## WORK ITEM
Only the lines below starting at the one containing "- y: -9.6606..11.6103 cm" and ending at the one containing "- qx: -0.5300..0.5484" belong in the answer, each copied exactly.

## GIVEN DATA
------------------------------------
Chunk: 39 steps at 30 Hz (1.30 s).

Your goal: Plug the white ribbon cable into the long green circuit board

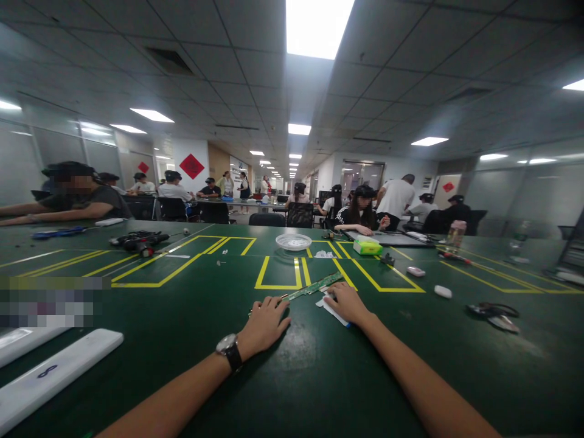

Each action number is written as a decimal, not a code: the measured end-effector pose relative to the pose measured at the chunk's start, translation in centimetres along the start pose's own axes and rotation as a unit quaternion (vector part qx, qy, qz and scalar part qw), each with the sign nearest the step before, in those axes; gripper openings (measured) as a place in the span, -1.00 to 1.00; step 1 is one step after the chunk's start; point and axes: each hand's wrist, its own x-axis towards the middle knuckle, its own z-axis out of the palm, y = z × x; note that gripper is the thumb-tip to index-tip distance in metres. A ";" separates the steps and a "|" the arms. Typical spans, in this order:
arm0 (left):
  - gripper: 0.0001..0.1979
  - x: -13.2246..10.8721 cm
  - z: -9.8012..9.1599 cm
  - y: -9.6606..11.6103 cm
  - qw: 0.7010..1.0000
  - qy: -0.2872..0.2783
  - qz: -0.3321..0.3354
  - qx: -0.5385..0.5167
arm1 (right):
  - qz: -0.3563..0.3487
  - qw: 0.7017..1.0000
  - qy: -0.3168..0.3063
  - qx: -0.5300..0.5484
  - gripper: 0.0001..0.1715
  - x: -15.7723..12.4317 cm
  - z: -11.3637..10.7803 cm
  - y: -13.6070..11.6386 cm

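Note:
A long, narrow green circuit board (316,286) lies slantwise on the green table, its right end farther from me. My left hand (264,325), with a watch on the wrist, rests palm down over the board's left end, fingers apart. Palm down near the board's right end is my right hand (349,301), its fingers stretched toward the board and partly hidden. Partly under that hand lies a white strip (335,313) with a blue end; whether the fingers press on it I cannot tell.
Yellow tape (278,287) marks the table. Beyond stand a clear round dish (293,243) and a green tissue pack (367,246). White cases (59,377) lie at left, a black power tool (141,242) farther back. Dark-handled pliers (495,315) lie at right. People sit around.

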 end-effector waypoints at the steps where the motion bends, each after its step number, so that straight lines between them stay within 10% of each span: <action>1: -0.60 0.0 -0.3 0.1 1.000 0.007 -0.002 0.003 | 0.011 1.000 0.003 -0.005 -0.56 0.0 -0.1 -0.1; 8: -0.62 0.3 -1.7 0.7 0.999 0.013 -0.020 -0.044 | 0.063 0.998 0.004 -0.006 -0.53 -0.2 -0.4 -0.3; 21: -0.54 1.1 0.6 -0.7 0.992 -0.063 -0.005 -0.106 | -0.071 0.992 0.001 0.101 -0.65 -0.6 1.2 -2.4; 33: -0.61 2.1 0.3 -1.4 0.988 0.038 -0.058 -0.139 | -0.194 0.961 -0.023 0.195 -0.62 -1.4 0.3 -4.4; 39: -0.53 2.2 1.4 -1.8 0.991 -0.009 -0.068 -0.113 | -0.248 0.943 -0.045 0.217 -0.60 -1.8 -0.5 -5.5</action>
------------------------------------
## ANSWER TO THE EXERCISE
  - y: -9.6606..11.6103 cm
  - qw: 0.7010..1.0000
  - qy: -0.2872..0.2783
  - qz: -0.3321..0.3354
  - qx: -0.5385..0.5167
arm1 (right):
  - qz: -0.3563..0.3487
  - qw: 0.7017..1.0000
  - qy: -0.3168..0.3063
  - qx: -0.5300..0.5484

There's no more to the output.